5 Facts About our English Loch Ness Monster
Windermere is the largest natural water lake in England and, like its Scottish counterpart, is it home to our very own Loch Ness Monster?
Whilst there have been over 10 reported sightings, Windermere’s rather shy Nessie still remains a myth today.
Whether you are a believer or not, here’s some interesting things you may not know about this rather shy creature.
Bownessie is the affectionate name given to the elusive creature that some think lives in Lake Windermere, named affectionately after the nearby town of Bowness.
It also has a lesser-known name of Winnie. If you know where this name comes from, do let us know!
Where to see Bownessie
If you’re looking for ‘believers’ then head to the Lake District’s most popular attract – Windermere Lake Cruises. The guys there recommend a relaxing jaunt on one of their delightful steamers to see if you’re lucky enough to catch a sighting of our Windermere Nessie. With the potential of a prize up for grabs, you may be right in thinking that this is just a tourist trap, but who knows.
For non-believers, there’s nothing wrong with a pleasurable amble around the beautiful ground of the mock-gothic Wray Castle Estate and perhaps glancing across the water for a glimpse of something unusual stirring the water’s surface.
The grounds of Wray Castle, on the quiet and more eerie western shore of Lake Windermere, is where two previous sightings of Bownessie have been reported, and we reckon it is a great place for a lake monster hunt. Take a picnic, some binoculars and of course a camera to record any sightings. You’ll need several shots to be convincing as the mystery close-up shot from kayakers Tom Pickles, 24, and Sarah Harrington, 23, in 2011 raised criticism for leaving too much out of shot.
If your Bownessie hunt proves inconclusive, then head to Lakes Aquarium on the southern tip of Lake Windermere in the village of Lakeside. Here you can get up-close-and-personal with other unusual marine creatures, such as ‘walking fish’, Piranha’s and the supreme local predator of lakes, the Pike. There’s always someone about too who will happily chat about the mythical lake creature too. The largest Pike caught on Windermere was apparently 110cm long, but this is a long way off the 12ft-killer pike that starred in the 1982 horror novel ‘The Pike’ – a freshwater version of ‘Jaws’ written by Manchester-born Cliff Twemlow and based around Lake Windermere.
Monsters, Myths and Legends of the Lakes
Myths have long been associated with the Lake District and we certainly like a good yarn in the local watering hole here. We know, of course, that there are blue jacket wearing bunny’s (Peter Rabbit) and gentlemen foxes walking on their back legs (Mr Tod) around the woodlands of the Lake District. Well at the wonderful The World of Peter Rabbit in Bowness there are at least, so who knows what else there may be!
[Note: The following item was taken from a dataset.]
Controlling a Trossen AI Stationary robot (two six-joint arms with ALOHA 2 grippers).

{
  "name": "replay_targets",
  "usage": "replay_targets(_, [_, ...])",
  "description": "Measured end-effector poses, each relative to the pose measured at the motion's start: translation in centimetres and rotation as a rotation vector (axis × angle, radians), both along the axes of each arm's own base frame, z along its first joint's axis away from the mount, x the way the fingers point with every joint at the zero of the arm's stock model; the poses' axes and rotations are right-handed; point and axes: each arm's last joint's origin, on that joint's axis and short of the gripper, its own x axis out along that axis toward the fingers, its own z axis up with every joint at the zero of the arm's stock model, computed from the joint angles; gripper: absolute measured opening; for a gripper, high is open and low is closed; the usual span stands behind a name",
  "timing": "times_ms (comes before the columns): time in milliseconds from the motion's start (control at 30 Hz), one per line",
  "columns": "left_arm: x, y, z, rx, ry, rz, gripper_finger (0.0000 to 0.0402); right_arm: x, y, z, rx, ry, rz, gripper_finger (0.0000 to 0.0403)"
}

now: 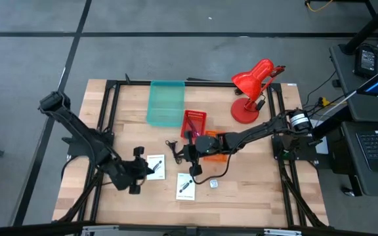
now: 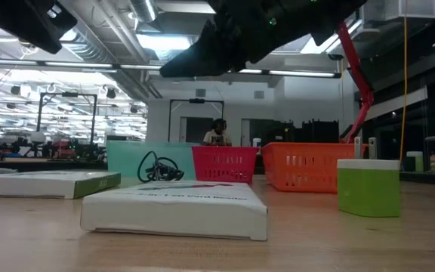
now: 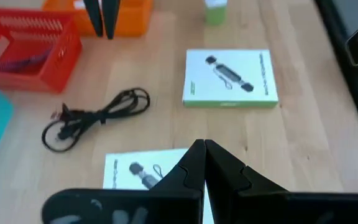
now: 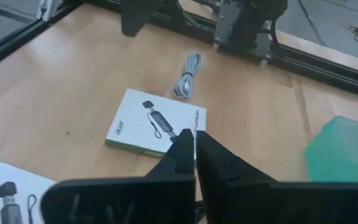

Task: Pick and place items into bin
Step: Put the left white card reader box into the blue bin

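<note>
Two white boxes [image 1: 155, 164], "acer" printed on one; one black cable [image 3: 95, 116].
You see left gripper [image 1: 151, 168] and right gripper [image 1: 188, 156] both closed, empty.

A red desk lamp [image 1: 253, 88] is standing at the far right of the wooden desk [image 1: 110, 115], its round base resting on the wood and its shade tilting toward the middle. A black frame [image 1: 110, 98] is running along the desk's edges, and grey floor [image 1: 31, 59] is spreading out around it. To the right of the desk an open laptop [image 1: 376, 141] is sitting on a dark side table, and in the room beyond, a person [image 2: 217, 133] is sitting far off behind the desk.
</note>
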Motion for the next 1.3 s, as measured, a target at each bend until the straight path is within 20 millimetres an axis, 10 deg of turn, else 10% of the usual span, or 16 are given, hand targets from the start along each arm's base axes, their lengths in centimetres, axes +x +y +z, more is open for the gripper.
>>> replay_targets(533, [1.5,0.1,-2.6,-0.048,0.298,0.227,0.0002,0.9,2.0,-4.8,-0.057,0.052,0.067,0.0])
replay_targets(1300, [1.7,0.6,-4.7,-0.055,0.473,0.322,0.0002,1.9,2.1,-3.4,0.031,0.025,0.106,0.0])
That said, we have been in Windermere for over 40 years and are still to spot the mythical Bownessie.
Read more here about the legends and myths of the Lake District, including Windermere’s superbly named Tizzie Whizzie. Legends have it that it has a hedgehog like body, bumblebee wings and the tail of a squirrel.
How big is Bownessie?
Windermere is 11 miles long and although it has a busy resort atmosphere, is actually home to several endangered freshwater species, such as European eels and more recently the native Arctic Charr. The 10mph speed limit, keeps the thriving boating community that has over 10,000 boats registered, at bay.
Perhaps this is enough to make any great creature stay hidden, which explains why Bownessie remains such a mystery.
However, reported sightings of our Windermere Nessie offer a much longer tale. Let’s take a look at the history of Bownessie sightings.
In 2006, journalism lecturer, Steve Burnip reported a “30ft creature with humps”.
“20ft ripples” were left behind by Bownessie, claimed Lakes TV director in 2009, about the Bownessie-sized disturbance of the water caught on video as he was filming for a Bownessie documentary.
“The length of three cars”, is the size of the mythical Bownessie, according to Tom Pickles and Sarah Harrington who were out kayaking on Windermere in 2011 when they snapped what they thought was Bownessie.
“Five or six metres long in length”, according to local witness Colin Honour who recorded a sighting in 2012.
Of course, if we were going to report a legendary creature living in Lake Windermere, to give our tale more impact, we’d perhaps add a few feet onto its imaginary length too.
Considering the reported large length of this mythical creature, it is rather surprising that The University of Lancaster who run echo sound surveys monthly on Lake Windermere have not found anything yet.